Macron, que não viu as coisas saírem como ele imaginava ao dissolver a Assembleia Nacional após o susto do resultado das eleições europeias, há um mês, no entanto, respirou mais aliviado com a derrota da extrema direita, mas por ora rejeitou as aspirações da coalização de esquerda liderada por Jean-Luc Mélenchon, sob o argumento de que “os franceses devem ter cautela” e que “o bloco de centro [seu partido] está vivo e com boa saúde”.
A resposta veio após o próprio Mélenchon se pronunciar de forma inflamada e exigir do presidente da República a convocação da NFP para governar a nação. “As lições do voto não deixam dúvidas: a derrota do presidente da República e da sua coligação está claramente confirmada. O presidente deve admitir esta derrota sem a contornar, seja de que maneira for. O primeiro-ministro deve ir embora. O presidente tem o dever de chamar a Nouvelle Front Populaire a governar”, cobrou Mélenchon, inclusive jogando na cara de Macron e da opinião pública que seu grupo “alcançou um resultado que se dizia impossível”.

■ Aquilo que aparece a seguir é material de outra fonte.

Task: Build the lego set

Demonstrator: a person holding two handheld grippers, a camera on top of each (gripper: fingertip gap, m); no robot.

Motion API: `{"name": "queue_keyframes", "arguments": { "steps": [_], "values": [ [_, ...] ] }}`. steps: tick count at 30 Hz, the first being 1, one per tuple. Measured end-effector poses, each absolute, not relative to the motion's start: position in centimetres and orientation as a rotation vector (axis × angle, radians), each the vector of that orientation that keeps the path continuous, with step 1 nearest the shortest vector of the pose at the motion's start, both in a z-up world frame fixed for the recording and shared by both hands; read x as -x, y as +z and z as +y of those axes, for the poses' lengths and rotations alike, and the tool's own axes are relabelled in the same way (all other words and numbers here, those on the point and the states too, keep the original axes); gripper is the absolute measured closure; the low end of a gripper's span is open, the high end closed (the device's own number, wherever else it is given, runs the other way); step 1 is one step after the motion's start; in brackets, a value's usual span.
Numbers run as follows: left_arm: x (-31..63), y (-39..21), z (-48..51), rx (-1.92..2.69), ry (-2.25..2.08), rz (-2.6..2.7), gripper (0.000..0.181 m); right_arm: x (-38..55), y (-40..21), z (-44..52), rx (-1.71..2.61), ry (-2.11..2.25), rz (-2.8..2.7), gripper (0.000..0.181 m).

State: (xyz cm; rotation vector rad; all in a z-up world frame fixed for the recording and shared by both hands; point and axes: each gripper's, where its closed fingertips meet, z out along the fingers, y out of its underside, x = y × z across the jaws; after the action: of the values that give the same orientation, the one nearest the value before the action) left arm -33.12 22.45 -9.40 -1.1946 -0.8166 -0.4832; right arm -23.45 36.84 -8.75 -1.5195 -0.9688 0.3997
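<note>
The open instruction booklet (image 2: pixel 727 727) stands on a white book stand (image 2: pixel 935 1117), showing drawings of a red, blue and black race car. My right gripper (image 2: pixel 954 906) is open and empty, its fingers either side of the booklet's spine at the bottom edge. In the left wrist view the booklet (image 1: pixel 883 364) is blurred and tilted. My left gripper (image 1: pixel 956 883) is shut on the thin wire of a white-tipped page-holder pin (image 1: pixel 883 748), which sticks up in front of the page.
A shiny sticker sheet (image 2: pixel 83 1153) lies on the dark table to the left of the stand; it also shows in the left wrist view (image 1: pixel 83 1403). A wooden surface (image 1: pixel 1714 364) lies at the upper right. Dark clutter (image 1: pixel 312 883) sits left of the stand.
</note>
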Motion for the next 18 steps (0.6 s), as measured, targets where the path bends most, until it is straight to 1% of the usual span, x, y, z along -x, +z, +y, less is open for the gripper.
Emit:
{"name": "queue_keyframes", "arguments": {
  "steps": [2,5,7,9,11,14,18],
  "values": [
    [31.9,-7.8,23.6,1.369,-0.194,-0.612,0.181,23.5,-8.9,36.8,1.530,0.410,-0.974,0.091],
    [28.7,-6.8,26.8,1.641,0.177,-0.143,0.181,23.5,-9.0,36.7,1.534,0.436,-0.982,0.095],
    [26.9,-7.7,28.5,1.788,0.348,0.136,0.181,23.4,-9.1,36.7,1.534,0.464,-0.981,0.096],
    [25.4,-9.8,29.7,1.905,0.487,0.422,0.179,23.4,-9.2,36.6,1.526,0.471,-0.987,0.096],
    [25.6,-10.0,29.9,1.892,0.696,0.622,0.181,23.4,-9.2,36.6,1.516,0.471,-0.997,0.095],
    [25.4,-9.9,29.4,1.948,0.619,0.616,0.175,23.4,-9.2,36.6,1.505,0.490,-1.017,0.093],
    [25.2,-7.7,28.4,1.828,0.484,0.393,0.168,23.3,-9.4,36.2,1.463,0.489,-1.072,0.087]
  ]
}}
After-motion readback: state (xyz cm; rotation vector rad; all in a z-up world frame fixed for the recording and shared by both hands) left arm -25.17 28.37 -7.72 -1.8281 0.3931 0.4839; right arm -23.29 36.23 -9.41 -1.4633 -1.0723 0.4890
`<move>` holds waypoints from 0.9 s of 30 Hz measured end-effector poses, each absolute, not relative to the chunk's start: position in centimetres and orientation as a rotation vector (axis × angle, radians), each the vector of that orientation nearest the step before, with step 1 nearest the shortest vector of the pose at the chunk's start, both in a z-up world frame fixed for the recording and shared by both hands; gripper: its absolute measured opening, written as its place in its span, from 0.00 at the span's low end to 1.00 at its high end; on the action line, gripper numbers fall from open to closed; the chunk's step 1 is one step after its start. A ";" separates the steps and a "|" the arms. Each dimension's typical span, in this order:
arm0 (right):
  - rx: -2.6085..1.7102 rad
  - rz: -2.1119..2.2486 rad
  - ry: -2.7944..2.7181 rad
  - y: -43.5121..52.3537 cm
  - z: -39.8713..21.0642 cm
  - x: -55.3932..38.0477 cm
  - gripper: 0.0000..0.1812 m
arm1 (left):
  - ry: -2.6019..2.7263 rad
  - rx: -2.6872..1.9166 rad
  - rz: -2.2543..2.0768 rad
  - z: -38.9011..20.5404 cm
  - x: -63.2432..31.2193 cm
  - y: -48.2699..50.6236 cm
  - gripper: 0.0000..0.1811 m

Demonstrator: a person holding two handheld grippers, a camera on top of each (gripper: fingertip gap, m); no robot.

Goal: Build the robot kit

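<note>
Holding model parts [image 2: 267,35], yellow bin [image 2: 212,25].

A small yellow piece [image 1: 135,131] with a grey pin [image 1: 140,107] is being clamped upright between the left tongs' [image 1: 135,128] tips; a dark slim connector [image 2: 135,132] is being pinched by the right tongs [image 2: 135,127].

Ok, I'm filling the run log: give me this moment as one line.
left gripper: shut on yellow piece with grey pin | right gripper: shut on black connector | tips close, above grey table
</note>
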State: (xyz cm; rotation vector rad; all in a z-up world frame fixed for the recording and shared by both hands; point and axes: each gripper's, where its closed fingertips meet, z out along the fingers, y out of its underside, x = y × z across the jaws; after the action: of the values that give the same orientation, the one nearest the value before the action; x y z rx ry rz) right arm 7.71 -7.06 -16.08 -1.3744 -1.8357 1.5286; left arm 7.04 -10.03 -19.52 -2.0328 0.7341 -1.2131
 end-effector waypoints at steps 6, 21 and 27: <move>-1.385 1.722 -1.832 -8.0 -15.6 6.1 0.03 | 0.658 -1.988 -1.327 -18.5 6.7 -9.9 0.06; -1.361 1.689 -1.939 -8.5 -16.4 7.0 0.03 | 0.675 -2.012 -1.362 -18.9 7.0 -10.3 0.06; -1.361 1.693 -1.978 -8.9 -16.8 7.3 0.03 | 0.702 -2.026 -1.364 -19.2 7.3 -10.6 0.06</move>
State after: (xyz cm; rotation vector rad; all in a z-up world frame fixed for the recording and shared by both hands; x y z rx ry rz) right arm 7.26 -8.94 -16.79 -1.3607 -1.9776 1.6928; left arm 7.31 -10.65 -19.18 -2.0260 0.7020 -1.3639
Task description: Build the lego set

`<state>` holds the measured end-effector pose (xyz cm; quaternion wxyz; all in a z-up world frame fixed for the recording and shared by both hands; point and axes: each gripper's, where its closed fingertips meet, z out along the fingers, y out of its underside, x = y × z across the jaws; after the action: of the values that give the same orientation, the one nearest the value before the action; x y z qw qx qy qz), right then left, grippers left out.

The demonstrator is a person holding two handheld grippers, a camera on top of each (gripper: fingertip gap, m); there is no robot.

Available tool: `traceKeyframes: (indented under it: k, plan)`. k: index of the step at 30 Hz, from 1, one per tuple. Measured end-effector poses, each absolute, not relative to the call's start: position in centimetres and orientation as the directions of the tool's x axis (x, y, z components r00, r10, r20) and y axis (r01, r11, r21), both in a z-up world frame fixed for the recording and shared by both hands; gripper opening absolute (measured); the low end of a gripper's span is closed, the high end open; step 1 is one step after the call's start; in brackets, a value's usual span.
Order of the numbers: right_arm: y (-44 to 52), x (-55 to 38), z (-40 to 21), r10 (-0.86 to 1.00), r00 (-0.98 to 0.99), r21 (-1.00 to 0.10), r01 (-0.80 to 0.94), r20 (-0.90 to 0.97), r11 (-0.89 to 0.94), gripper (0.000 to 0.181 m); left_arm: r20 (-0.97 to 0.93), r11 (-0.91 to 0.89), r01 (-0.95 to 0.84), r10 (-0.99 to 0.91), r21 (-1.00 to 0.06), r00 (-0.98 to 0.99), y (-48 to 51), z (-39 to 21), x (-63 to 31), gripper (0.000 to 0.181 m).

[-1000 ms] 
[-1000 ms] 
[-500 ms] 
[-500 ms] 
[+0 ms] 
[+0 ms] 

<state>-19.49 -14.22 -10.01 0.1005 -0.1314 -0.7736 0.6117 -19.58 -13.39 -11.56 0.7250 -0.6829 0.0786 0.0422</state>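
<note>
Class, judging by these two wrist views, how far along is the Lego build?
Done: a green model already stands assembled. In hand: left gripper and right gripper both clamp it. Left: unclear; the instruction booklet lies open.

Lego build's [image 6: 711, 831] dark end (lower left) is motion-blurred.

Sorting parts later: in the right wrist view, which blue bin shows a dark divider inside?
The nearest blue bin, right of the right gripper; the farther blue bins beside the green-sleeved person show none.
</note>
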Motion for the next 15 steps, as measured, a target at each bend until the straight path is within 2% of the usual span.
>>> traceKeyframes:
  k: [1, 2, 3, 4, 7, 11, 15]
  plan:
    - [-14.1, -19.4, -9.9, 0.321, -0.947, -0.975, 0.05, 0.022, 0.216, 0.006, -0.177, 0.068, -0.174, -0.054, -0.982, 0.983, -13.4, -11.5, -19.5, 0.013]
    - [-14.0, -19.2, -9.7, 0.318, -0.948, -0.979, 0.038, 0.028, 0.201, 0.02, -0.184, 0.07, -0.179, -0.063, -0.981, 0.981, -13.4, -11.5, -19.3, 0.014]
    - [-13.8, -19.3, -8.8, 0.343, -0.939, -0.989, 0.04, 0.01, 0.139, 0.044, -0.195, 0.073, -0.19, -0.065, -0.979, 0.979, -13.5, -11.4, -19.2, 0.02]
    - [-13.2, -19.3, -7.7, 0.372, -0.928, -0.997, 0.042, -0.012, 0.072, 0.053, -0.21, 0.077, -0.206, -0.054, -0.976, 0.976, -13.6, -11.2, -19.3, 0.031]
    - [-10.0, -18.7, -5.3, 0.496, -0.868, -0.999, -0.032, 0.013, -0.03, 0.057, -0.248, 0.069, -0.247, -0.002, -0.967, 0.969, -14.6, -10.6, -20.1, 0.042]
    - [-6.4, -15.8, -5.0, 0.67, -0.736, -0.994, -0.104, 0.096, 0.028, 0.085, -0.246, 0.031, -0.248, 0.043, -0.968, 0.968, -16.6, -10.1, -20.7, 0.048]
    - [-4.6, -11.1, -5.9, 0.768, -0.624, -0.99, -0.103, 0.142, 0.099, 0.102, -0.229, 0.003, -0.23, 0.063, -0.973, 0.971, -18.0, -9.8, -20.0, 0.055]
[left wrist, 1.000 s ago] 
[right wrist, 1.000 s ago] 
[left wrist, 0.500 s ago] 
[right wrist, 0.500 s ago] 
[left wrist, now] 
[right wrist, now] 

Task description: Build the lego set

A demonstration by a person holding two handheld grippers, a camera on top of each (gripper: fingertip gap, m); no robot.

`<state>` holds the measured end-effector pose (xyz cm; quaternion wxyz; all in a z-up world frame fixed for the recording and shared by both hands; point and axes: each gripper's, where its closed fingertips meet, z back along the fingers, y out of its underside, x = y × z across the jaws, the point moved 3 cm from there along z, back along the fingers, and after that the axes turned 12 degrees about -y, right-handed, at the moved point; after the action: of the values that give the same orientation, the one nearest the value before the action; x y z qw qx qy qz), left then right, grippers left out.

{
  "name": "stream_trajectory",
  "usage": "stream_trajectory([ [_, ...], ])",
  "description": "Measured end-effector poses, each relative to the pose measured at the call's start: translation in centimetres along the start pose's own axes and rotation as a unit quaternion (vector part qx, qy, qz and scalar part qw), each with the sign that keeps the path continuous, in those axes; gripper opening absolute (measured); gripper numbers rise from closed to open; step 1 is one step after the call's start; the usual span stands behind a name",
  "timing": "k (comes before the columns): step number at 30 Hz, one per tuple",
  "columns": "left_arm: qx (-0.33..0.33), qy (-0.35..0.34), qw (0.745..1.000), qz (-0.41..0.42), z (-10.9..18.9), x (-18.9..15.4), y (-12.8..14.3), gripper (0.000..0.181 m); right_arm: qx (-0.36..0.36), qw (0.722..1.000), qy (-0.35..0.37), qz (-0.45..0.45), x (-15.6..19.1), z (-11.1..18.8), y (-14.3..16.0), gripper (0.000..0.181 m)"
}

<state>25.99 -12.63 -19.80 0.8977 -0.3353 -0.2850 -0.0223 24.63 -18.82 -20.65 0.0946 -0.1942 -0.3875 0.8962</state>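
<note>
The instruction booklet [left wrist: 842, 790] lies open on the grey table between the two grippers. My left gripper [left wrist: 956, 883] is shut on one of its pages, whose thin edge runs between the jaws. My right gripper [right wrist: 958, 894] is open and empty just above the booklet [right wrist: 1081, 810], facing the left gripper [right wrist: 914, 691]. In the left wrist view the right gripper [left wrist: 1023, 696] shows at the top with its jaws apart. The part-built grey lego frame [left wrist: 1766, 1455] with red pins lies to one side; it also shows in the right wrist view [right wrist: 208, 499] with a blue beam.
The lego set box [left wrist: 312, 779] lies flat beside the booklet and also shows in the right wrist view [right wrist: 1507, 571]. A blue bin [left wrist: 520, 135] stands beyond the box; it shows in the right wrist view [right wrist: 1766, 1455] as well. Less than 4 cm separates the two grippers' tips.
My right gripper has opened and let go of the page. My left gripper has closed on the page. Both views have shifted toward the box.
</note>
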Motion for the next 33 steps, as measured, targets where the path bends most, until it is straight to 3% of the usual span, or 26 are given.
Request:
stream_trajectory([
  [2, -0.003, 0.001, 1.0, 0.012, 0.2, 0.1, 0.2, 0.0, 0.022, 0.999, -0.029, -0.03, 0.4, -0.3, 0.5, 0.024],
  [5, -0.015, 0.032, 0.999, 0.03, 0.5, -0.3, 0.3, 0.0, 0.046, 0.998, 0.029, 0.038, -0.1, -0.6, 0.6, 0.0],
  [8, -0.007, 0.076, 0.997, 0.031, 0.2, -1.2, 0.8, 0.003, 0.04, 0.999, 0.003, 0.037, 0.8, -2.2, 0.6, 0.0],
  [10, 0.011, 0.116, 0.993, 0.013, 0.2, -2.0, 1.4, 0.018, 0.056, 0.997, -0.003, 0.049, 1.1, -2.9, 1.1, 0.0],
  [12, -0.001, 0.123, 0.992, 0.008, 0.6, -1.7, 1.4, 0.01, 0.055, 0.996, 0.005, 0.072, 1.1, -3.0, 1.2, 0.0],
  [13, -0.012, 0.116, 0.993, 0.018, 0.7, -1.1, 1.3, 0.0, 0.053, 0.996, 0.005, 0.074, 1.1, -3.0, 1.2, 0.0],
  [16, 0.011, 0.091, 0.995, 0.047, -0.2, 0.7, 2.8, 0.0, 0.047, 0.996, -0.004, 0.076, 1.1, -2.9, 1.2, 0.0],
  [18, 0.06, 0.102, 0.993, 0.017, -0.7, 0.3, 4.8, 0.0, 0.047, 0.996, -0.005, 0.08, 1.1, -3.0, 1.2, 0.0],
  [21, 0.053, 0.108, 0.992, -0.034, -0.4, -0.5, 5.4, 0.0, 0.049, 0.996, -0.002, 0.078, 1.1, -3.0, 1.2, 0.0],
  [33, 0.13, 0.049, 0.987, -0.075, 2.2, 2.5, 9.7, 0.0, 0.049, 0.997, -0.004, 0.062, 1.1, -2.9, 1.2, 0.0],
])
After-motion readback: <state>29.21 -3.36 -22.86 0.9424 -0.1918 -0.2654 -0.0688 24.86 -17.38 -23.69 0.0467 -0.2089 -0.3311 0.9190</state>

Olivier Faure, o líder do Parti Socialiste, foi na mesma direção de Mélenchon e se manifestou pela chamada imediata da coalização de esquerda para entrar no governo. “Esta noite, a França disse não à chegada do Rassemblement National ao poder. A Nouvelle Front Populaire deve assumir o comando desta nova página da nossa história”, falou aos jornalistas e companheiros da legenda.